◆ Problem details:
Pictures aside, the data must be reproduced exactly.

______

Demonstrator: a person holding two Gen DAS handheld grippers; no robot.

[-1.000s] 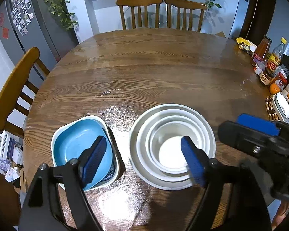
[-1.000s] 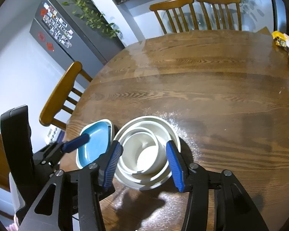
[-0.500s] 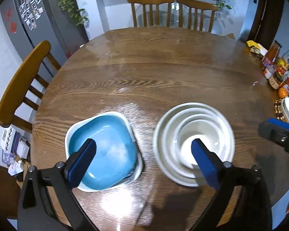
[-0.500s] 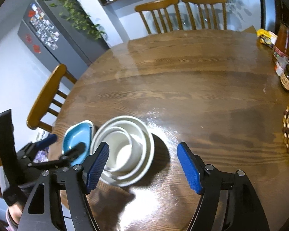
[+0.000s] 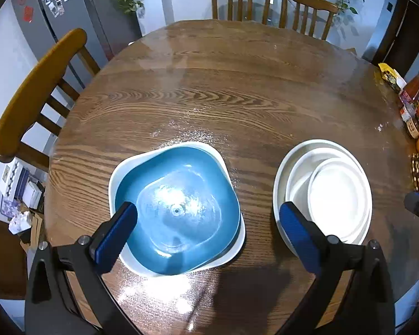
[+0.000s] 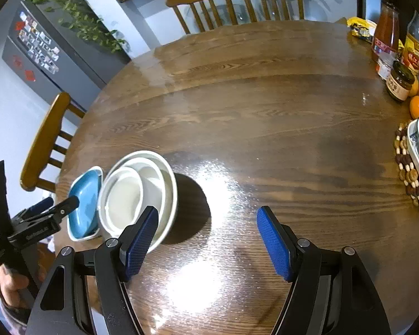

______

◆ Final answer:
Demonstrator: a person holding two Gen DAS handheld grippers; no robot.

[-1.000s] 
[-1.000s] 
[-0.500s] 
[-0.500s] 
[+0.000s] 
[+0.000s] 

No further output is expected.